Mais si l’avis de Mrs Hudelson prévalut dans la maison de Morris-street, celui de Francis Gordon ne prévalut pas dans la maison d’Elizabeth-street. Si le docteur ne fut point mis en demeure de s’expliquer sur son attitude vis-à-vis de M. Dean Forsyth, celui-ci se vit rudement pressé à ce sujet par sa vieille servante. Mitz ne voulut rien écouter. Elle était furieuse contre son maître. Elle sentait que la situation devenait de plus en plus grave et que le moindre incident risquait de provoquer une rupture entre les familles. Et quelles en seraient les conséquences ? Le mariage retardé, rompu peut-être, le désespoir des deux fiancés, de son cher Francis auquel M. Forsyth imposerait de renoncer à la main de Jenny. Et que pourrait faire le pauvre jeune homme, après un éclat public qui aurait rendu toute réconciliation impossible ?…

Aussi dans l’après-midi du 19 mai, se trouvant seule avec M. Dean Forsyth dans la salle à manger, elle l’arrêta au moment où il allait reprendre l’escalier de la tour.

On le sait, M, Forsyth redoutait de s’expliquer avec Mitz. Il ne l’ignorait point, ces explications ne tournaient généralement point à son avantage. Il se voyait obligé de battre en retraite, et, à son avis, du moment qu’on est assuré d’être vaincu dans une rencontre, il est plus sage de ne point s’exposer.

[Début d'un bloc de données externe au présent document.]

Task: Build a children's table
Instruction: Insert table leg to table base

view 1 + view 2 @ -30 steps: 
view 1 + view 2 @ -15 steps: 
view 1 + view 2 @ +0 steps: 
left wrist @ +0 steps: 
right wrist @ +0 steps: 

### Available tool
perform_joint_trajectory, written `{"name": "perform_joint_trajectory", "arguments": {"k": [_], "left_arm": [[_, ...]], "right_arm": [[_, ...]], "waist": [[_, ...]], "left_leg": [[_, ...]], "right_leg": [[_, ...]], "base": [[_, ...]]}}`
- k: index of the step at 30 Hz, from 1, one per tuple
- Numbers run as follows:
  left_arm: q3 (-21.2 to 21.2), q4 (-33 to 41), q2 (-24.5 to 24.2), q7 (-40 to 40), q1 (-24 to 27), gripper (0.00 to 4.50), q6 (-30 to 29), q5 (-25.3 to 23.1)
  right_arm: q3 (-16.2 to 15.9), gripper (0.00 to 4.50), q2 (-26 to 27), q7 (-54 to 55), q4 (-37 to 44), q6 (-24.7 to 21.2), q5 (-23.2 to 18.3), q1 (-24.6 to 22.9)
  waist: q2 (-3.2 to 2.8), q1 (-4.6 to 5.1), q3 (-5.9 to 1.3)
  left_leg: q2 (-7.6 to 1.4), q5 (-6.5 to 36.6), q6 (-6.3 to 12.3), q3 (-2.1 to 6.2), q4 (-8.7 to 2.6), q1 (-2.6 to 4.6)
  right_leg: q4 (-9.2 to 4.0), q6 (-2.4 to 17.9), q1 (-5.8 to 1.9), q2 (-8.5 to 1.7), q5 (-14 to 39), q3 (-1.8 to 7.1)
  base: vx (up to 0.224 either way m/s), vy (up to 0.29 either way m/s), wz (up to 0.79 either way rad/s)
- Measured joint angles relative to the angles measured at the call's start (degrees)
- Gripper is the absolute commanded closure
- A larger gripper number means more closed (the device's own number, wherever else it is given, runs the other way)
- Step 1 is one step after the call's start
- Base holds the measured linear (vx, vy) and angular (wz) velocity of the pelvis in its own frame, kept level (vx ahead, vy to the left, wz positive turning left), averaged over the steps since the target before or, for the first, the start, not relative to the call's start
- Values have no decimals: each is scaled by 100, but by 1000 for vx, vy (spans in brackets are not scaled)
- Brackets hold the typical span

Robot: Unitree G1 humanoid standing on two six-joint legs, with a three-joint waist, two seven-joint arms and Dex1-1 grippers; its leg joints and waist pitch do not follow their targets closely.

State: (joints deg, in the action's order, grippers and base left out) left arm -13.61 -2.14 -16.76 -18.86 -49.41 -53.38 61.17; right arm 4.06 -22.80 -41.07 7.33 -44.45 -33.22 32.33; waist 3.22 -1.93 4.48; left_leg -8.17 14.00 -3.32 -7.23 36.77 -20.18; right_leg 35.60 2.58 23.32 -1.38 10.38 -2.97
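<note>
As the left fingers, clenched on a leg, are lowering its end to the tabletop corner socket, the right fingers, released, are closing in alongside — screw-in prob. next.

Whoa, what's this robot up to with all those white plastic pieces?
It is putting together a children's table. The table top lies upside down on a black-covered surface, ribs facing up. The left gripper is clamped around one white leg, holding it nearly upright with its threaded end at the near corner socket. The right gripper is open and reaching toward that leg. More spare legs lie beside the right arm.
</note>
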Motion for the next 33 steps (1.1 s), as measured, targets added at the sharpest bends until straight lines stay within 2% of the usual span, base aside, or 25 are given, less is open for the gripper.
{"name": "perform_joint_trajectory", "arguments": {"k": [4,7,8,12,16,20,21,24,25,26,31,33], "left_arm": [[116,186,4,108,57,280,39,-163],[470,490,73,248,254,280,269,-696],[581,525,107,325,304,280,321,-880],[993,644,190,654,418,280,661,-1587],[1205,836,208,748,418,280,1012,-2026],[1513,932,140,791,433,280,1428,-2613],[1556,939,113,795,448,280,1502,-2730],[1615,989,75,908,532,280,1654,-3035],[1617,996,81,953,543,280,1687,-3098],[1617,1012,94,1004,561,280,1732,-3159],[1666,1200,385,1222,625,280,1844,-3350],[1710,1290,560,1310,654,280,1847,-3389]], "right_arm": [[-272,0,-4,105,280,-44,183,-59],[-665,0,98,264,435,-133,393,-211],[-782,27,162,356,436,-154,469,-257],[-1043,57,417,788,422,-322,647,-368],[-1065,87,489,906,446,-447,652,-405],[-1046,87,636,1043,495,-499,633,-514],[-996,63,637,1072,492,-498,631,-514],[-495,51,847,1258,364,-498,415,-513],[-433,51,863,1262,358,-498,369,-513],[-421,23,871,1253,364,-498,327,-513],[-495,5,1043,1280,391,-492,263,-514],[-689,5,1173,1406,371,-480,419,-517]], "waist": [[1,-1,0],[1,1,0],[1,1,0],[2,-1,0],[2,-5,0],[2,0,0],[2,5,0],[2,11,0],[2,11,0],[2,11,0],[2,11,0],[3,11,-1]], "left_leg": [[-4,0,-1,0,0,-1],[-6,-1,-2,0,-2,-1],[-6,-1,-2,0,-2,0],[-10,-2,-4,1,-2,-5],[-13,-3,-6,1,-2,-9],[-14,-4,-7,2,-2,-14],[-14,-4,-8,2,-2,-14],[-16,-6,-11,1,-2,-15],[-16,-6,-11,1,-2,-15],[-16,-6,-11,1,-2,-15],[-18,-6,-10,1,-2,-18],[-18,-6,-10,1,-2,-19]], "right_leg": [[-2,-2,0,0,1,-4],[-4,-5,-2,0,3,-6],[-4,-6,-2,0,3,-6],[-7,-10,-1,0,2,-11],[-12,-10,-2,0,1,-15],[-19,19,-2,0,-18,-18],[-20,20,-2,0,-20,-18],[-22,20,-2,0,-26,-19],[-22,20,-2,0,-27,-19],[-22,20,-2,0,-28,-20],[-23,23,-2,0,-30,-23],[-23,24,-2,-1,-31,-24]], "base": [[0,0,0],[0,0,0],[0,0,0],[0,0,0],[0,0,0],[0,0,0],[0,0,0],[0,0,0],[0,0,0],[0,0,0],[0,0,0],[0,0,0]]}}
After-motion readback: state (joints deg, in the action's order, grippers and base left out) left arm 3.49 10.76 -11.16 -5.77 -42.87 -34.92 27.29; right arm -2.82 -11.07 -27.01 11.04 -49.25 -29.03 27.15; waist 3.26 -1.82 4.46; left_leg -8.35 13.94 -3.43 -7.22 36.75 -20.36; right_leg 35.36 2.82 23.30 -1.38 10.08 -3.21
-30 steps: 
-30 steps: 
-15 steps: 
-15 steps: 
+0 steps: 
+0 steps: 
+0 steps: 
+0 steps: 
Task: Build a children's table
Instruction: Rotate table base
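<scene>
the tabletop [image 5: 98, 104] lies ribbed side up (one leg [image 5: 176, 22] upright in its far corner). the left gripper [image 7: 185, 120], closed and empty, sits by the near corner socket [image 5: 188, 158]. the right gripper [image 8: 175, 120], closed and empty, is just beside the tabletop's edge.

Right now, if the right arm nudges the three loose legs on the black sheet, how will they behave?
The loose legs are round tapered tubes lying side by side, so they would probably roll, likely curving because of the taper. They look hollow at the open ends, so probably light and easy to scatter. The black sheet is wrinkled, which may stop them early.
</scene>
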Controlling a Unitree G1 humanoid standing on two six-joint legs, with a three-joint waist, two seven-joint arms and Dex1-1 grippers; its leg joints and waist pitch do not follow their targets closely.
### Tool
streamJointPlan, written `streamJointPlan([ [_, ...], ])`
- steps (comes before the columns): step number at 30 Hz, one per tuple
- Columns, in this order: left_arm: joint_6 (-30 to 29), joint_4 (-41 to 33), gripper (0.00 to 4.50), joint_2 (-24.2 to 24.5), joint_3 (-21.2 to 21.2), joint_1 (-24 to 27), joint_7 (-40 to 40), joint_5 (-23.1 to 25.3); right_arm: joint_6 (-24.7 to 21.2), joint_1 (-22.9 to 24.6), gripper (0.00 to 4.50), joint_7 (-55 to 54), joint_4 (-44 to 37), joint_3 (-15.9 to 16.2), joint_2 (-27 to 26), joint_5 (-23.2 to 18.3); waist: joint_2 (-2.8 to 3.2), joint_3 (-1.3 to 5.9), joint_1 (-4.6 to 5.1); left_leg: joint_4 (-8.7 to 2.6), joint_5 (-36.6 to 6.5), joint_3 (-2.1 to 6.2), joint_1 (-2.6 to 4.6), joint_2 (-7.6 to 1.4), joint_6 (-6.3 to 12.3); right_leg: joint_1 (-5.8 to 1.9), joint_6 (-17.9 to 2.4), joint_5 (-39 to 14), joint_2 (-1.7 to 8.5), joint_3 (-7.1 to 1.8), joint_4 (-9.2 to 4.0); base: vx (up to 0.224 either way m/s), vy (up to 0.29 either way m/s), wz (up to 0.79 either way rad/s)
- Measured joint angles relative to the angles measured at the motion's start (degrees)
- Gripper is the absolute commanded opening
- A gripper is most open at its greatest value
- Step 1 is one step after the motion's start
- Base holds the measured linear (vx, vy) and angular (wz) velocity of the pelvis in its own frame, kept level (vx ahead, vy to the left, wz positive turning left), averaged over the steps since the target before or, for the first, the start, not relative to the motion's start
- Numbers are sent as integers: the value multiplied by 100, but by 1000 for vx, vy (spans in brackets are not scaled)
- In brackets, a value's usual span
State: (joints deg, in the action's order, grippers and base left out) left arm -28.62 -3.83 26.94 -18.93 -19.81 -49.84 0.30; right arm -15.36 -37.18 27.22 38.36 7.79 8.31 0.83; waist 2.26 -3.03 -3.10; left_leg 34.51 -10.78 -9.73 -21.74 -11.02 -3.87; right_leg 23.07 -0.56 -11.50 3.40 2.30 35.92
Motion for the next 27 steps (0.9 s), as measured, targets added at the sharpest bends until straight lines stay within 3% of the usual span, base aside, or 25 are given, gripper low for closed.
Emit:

En cette occasion, après avoir regardé en dessous le visage de Mitz, lequel lui fit l’effet d’une bombe dont la mèche brûle et qui ne tardera pas à éclater, M. Dean Forsyth, désireux de se mettre à l’abri des éclats, se dirigea vers le fond de la salle. Mais, avant qu’il eût tourné le bouton de la porte, la vieille servante s’était mise en travers, la tête haute, ses yeux dardés sur son maître qui roulait les siens pour ne point la fixer, et, d’une voix dont elle ne cherchait point à modérer le tremblement :

« Monsieur Forsyth, j’ai à vous parler, dit-elle.

– À me parler, Mitz… C’est que je n’ai pas trop le temps en ce moment…

– Il faut l’avoir, Monsieur…

– Je crois qu’Omicron m’appelle…

– Il ne vous appelle pas, et s’il vous appelait, il voudrait bien attendre…

– Mais si mon bolide…

– Votre bolide ferait comme Omicron, Monsieur… il attendrait…

– Par exemple ! s’écria M. Forsyth qui venait d’être touché au point sensible.

– D’ailleurs, reprit Mitz, le temps est couvert… il commence à tomber de grosses gouttes, et, pour l’instant, il n’y a rien à voir là-haut ! »

C’était vrai… Ce n’était que trop vrai, et il y avait de quoi rendre enragés M. Forsyth tout comme le docteur Hudelson. Depuis quelque quarante-huit heures, le ciel était envahi par d’épais nuages.